In any case, HDTV represents only one piece of the digital revolution that is changing television. By turning their transmissions systems into pipelines carrying bits of data, broadcasters and cable companies are giving themselves far more flexibility in what they can offer. They can air a beautiful HDTV movie in prime time, but split the signal into four channels of programming late at night or during the day.
Each of those four channels will look and sound more like today's television than HDTV. But its digital features mean broadcasters can send reams of data along with video.
And consumers won't have to spend thousands of dollars on an HDTV set to get such features. They will be able to buy a $300 to $400 set-top box that will convert the digital signal for viewing on today's televisions.
"It's possible that in 10 years you'll have roughly the same remote control, you'll be watching the same TV, but if you want, you'll have access to more information," says Raghu Rao, director of marketing for TeraLogic, a semiconductor manufacturer for advanced TVs based in Mountain View, Calif.
Initially, television of the future will probably look a lot like the Internet Web pages of today, industry officials say. There will be spots on the screen where viewers can click for more data. Hooked up to a telephone line, a TV set could let you order items from a home-shopping show using the remote control.
If HDTV represents one piece of the digital TV revolution, this data-intensive viewing - what Mr. Rao calls "enhanced television" - represents another. Industry insiders say such services should begin to appear in the next two to three years.
The third part of TV's digital revolution will likely take longer. Instead of a one-way medium, television is expected to become a two-way channel. Viewers will no longer only receive data, they'll communicate through their TV sets. That will allow them to browse the Internet, send e-mail, even make phone calls through their TV.
Access to the Internet will be so speedy that viewers could finally get the workable, easy-to-use video phone that technologists have promised for decades.
This third phase will likely be driven by cable television, which is already busy upgrading its systems. By 2002, "everybody that logically should be upgraded to two-way will be," says Jerry Bennington, senior vice president for Internet technology at CableLabs, in Louisville, Colo. Over-the-air broadcasters, though, will find it much harder to remake themselves into two-way networks.
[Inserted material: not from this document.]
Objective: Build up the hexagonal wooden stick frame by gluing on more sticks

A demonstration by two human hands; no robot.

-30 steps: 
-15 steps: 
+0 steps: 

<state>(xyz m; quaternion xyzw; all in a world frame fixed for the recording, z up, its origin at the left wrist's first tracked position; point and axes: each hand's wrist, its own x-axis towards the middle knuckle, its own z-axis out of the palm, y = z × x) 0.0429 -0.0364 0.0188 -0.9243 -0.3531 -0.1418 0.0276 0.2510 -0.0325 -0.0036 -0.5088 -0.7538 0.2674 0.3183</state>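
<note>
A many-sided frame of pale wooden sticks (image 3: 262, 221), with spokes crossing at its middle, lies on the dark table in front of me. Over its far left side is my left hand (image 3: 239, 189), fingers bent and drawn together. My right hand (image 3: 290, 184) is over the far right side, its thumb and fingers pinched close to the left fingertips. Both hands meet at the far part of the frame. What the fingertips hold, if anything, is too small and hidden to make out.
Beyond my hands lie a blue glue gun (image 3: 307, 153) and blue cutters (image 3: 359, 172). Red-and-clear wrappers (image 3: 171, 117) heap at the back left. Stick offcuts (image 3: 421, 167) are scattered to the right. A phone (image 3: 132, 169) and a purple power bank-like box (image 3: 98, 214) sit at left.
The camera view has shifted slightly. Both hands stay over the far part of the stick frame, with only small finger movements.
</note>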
For all its benefits, digital television could have drawbacks, industry officials and observers say. It could be more addictive, although few believe that Americans in the next millennium will watch more TV than they do today.
If families find it hard to agree on what to watch now, they'll find it even more challenging when TVs allow infinite paths to information.
"For a period of time, [HDTVs] may bring the family together because you only have one of them," says Michael Wirth, director of the school of communication at the University of Denver. "But as the prices come down ... the marriage of high-speed access and digital TV will be more isolating."
Of course, technology only reveals possibilities. What TV really looks like in the early 21st century will depend on viewers.